* _Goal of the exercise_
Starting at the line that contains "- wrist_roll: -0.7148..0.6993" and ending at the line that contains "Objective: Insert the", the lines below are to be given again exactly, with nothing added.

━━ Data provided ━━

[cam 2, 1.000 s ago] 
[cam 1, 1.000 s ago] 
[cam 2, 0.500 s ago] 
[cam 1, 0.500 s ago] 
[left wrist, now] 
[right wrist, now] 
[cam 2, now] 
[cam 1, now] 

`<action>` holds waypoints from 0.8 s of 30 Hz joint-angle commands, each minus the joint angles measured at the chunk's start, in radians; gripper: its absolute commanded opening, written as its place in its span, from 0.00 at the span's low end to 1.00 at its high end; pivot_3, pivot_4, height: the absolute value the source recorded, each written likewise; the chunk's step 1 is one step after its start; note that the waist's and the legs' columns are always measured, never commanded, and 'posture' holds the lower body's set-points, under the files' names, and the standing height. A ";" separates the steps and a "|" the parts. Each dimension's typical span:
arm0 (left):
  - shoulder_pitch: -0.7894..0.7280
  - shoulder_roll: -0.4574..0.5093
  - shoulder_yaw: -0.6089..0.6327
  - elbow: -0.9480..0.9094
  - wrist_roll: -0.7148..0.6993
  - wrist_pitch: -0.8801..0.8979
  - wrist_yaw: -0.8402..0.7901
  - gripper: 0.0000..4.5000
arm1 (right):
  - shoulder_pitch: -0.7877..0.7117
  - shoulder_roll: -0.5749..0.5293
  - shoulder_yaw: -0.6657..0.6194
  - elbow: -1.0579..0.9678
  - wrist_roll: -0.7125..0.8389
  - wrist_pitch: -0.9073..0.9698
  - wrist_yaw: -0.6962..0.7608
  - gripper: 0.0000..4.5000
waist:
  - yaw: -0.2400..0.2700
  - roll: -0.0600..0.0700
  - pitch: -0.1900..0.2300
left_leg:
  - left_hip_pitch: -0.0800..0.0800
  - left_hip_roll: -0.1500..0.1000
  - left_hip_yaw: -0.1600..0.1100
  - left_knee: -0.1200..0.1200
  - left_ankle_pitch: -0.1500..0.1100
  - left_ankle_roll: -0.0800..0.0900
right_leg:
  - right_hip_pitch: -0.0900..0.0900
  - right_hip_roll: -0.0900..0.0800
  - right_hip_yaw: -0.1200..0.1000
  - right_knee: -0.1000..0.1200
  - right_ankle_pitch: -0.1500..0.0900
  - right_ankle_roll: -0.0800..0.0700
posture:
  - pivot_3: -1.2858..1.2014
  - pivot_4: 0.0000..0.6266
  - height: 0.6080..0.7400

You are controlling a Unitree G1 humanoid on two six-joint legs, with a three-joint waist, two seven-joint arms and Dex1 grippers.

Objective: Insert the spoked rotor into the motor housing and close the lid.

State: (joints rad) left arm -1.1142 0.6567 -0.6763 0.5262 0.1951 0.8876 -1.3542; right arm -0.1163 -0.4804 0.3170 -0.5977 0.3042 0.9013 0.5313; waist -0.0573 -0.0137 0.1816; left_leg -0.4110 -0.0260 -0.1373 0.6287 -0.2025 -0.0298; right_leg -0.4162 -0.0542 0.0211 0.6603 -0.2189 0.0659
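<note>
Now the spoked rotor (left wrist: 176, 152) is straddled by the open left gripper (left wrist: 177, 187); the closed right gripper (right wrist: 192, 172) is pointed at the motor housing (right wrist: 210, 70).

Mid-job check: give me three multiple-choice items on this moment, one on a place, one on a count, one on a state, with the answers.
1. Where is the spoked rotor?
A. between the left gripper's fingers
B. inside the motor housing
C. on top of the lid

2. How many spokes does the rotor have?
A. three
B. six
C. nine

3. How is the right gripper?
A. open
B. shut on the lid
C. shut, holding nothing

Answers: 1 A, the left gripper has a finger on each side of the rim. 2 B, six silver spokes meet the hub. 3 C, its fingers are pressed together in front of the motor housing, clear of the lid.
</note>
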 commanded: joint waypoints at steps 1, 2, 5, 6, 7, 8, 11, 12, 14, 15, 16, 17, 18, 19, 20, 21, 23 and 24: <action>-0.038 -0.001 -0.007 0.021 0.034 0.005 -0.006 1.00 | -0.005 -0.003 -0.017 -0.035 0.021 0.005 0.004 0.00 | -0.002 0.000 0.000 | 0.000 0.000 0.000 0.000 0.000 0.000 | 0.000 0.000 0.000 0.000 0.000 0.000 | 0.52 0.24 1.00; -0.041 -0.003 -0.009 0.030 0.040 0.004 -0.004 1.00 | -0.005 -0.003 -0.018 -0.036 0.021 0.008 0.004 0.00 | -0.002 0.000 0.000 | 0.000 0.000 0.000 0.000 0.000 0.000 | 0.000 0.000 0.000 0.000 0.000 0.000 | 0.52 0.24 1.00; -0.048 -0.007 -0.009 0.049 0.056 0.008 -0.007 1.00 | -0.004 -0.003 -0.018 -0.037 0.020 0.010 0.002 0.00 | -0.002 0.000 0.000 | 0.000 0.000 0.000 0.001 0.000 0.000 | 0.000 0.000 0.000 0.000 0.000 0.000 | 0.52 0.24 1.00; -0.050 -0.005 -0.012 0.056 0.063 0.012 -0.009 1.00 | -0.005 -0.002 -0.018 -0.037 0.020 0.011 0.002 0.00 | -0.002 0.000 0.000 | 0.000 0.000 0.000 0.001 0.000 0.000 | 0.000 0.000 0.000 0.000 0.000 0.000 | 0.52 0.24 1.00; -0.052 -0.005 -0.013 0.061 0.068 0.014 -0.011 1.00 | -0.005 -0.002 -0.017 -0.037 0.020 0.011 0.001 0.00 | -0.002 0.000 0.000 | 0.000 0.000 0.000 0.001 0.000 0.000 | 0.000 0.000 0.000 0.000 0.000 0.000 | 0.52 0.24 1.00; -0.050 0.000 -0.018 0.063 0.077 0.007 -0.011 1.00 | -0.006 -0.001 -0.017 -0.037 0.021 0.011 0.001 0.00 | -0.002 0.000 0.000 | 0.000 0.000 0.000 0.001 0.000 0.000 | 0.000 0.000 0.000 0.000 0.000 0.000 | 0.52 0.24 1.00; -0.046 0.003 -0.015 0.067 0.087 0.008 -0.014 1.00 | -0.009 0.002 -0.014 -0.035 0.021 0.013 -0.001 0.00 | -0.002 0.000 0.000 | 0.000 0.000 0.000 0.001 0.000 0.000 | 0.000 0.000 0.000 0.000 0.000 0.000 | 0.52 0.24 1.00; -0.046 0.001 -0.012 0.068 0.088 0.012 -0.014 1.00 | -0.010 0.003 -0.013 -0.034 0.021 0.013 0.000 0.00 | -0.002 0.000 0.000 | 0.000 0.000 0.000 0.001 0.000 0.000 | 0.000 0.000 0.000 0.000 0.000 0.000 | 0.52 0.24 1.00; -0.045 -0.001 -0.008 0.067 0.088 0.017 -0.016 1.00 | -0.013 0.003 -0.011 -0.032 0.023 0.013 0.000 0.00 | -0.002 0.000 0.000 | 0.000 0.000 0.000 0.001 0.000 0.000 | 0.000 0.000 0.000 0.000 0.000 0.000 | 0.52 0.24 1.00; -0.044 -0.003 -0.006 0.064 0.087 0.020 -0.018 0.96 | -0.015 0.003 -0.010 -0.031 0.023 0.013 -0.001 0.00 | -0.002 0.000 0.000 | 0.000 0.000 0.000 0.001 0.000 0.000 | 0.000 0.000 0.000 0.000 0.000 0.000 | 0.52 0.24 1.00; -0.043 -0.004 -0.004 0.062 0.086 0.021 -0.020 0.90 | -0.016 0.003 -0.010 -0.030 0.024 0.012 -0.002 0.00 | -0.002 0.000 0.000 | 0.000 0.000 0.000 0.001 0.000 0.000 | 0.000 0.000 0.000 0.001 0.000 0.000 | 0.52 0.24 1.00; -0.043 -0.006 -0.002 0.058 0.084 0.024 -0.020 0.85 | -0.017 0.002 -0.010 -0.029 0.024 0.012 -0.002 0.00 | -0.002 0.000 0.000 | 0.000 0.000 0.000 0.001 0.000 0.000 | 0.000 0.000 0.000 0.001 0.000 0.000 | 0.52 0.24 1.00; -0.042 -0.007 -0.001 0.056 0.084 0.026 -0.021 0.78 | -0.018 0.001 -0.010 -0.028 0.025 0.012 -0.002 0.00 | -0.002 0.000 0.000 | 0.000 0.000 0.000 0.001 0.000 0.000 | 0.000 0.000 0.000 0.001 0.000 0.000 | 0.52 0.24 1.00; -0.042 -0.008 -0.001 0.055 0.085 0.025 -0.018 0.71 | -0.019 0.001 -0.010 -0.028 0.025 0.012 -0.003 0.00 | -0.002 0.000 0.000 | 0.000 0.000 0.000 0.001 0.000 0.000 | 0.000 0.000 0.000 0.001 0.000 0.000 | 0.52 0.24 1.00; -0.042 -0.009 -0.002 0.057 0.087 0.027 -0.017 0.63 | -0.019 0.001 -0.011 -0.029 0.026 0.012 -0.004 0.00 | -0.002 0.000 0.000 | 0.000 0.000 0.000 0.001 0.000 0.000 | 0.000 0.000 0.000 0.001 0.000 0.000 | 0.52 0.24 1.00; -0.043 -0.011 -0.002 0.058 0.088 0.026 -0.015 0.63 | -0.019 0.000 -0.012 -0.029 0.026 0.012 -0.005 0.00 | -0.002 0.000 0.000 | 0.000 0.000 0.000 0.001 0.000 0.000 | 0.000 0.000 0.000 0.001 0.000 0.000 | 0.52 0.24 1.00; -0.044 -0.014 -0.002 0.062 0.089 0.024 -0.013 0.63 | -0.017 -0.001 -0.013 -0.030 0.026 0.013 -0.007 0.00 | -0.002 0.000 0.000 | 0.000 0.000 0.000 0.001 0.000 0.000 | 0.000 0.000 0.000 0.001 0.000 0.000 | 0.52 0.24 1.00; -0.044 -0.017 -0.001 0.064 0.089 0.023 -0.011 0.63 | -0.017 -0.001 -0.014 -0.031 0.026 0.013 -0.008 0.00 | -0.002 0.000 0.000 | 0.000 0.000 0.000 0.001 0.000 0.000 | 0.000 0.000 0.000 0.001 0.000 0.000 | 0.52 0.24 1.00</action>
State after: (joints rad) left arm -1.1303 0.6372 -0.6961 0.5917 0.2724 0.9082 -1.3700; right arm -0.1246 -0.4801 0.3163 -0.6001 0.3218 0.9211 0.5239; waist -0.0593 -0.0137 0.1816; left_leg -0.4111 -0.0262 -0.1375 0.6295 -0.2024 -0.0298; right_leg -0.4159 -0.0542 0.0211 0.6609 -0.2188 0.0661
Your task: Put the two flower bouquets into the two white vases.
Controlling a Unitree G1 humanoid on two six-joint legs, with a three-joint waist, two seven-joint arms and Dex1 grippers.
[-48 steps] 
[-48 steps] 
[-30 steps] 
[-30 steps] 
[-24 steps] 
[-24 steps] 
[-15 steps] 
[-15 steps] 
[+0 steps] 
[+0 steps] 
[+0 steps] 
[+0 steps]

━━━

* _Response to the exercise_
  - wrist_roll: -0.7148..0.6993
  - wrist_pitch: -0.8801..0.8979
  - wrist_yaw: -0.8402..0.7901
  - gripper: 0.0000..4.5000
arm1 (right):
  - shoulder_pitch: -0.7877..0.7117
  - shoulder_roll: -0.5749..0.5293
  - shoulder_yaw: -0.6657..0.6194
  - elbow: -1.0579..0.9678
  - wrist_roll: -0.7125..0.8389
  - wrist_pitch: -0.9073..0.9698
  - wrist_yaw: -0.6962..0.7608
  - gripper: 0.0000..4.5000
waist:
  - yaw: -0.2400..0.2700
  - roll: -0.0600..0.0700
  - pitch: -0.1900..0.2300
left_leg:
  - left_hip_pitch: -0.0800..0.0800
  - left_hip_roll: -0.1500..0.1000
  - left_hip_yaw: -0.1600..0.1100
  - left_knee: -0.1200..0.1200
  - left_ankle_pitch: -0.1500..0.1100
  - left_ankle_roll: -0.0800..0.0900
right_leg:
  - right_hip_pitch: -0.0900..0.0900
  - right_hip_roll: -0.0900..0.0800
  - right_hip_yaw: -0.1200..0.1000
  - right_knee: -0.1000..0.1200
  - right_ankle_pitch: -0.1500..0.0900
  - right_ankle_roll: -0.0800..0.0700
posture:
  - pivot_3: -1.2858..1.2014
  - pivot_4: 0.0000..0.6266
  - height: 0.6080..0.7400

You are controlling a Unitree G1 humanoid on two six-joint legs, with a three-joint waist, two seven-joint arms and Dex1 grippers.

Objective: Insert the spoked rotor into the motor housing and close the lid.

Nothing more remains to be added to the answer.